Recipe Source: Recipe and photo from


Number of servings: 15

Time for preparation (including preparation and cooking): 20 min



3⁄4 cup sugar

2 eggs

1⁄2 cup Master Mix or baking mix*

1 can (15 ounce) pumpkin

1 can (12 ounce) nonfat evaporated milk

3 1⁄2 teaspoons pumpkin pie spice

2 teaspoons vanilla



  1. Preheat oven to 350 degrees F. Lightly oil or spray a 9-10” pie plate.
  2. Combine all ingredients in a medium bowl or a blender.
  3. Beat 2 minutes with mixer until smooth or blend one minute on high.
  4. Pour into pie plate.
  5. Bake 55-65 minutes, or until knife inserted into center comes out clean.
  6. Cool slightly and refrigerate. Serve cold.
  7. Refrigerate leftovers within 2 hours.

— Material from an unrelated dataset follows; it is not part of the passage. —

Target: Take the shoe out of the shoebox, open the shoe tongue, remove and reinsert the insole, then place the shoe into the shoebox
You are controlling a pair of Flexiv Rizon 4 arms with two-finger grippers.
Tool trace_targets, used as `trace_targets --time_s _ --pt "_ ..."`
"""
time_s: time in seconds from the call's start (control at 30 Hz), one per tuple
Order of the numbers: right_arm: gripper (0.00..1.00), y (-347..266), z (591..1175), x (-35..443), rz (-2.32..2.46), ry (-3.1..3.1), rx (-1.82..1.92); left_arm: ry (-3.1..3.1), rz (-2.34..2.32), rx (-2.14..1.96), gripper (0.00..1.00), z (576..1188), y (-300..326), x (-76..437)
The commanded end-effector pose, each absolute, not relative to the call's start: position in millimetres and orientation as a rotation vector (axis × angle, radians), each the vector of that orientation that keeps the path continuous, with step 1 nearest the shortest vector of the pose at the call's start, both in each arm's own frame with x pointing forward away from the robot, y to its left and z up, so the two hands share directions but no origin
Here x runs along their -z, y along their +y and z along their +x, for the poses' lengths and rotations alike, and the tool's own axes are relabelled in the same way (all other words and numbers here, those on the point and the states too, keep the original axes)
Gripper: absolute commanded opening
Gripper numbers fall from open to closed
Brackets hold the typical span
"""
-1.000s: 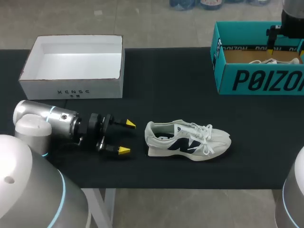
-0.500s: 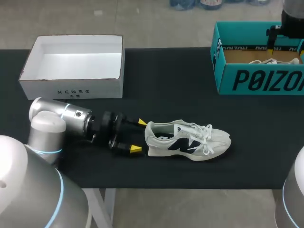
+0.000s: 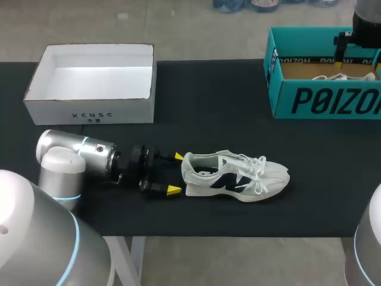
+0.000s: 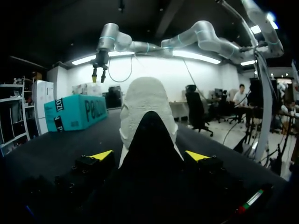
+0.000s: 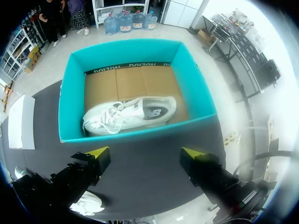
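A white sneaker with a dark side logo (image 3: pixel 235 176) lies on its sole on the black table, toe pointing right. My left gripper (image 3: pixel 175 173) is open and level with the sneaker's heel, one yellow tip on each side. In the left wrist view the heel (image 4: pixel 145 116) rises just ahead, between the open fingers of the left gripper (image 4: pixel 149 155), with gaps on both sides. The teal shoebox (image 3: pixel 324 98) stands at the back right. My right gripper (image 5: pixel 145 153) hangs open above it, and a second white sneaker (image 5: pixel 131 114) lies inside the shoebox (image 5: pixel 70 102).
A white open box (image 3: pixel 92 110) stands at the back left, behind my left arm. The black table (image 3: pixel 208 107) stretches between the two boxes. My right gripper (image 4: pixel 98 74) shows above the teal shoebox (image 4: pixel 77 112) in the left wrist view.
My left gripper has moved right along the table until its tips reach the sneaker's heel. The right arm and the sneaker have not moved.
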State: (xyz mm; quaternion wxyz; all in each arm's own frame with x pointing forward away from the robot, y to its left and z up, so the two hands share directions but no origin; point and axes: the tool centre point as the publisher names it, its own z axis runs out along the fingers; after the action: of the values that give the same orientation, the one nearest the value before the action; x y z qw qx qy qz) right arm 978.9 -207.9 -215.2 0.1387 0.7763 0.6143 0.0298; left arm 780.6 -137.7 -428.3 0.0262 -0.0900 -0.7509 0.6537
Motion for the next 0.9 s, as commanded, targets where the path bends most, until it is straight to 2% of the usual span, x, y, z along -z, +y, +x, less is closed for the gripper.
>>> trace_targets --time_s 0.03,0.77,0.8,0.83,0.87,0.9 --pt "1.00 -208.2 978.2 215.5 2.243 1.776 -0.088 -2.346 -0.264 -2.025 1.00 774.4 -142.4 424.5" --pt "1.00 -208.2 978.2 215.5 2.243 1.776 -0.088 -2.408 -0.236 -2.000 1.00 777.0 -161.5 434.8" --pt "1.00 -208.2 978.2 215.5 2.243 1.776 -0.088 -2.406 -0.239 -1.998 0.97 776.4 -162.1 435.6" --pt "1.00 -208.2 978.2 215.5 2.243 1.776 -0.088 -2.408 -0.237 -2.007 0.05 776.2 -162.3 436.0" --pt "1.00 -208.2 978.2 215.5 2.243 1.776 -0.088 -2.415 -0.243 -2.003 0.00 776.2 -162.5 436.2" --pt "1.00 -208.2 978.2 215.5 2.243 1.776 -0.088 -2.415 -0.244 -2.003 0.00 776.1 -162.6 436.2"
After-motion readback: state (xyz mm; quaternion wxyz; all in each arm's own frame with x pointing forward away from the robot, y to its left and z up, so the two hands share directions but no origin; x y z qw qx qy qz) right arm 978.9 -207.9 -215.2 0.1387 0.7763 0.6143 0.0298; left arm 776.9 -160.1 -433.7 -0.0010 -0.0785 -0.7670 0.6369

  • If you don’t have baking mix on hand, substitute 1/2 cup flour, 3/4 teaspoon baking powder, 1/4 teaspoon salt and 1 1/2 teaspoons oil.
  • No pumpkin pie spice? Use 2 teaspoons cinnamon, 1 teaspoon ground ginger and 1/2 teaspoon nutmeg.
  • Serve with whipped topping or low fat vanilla yogurt.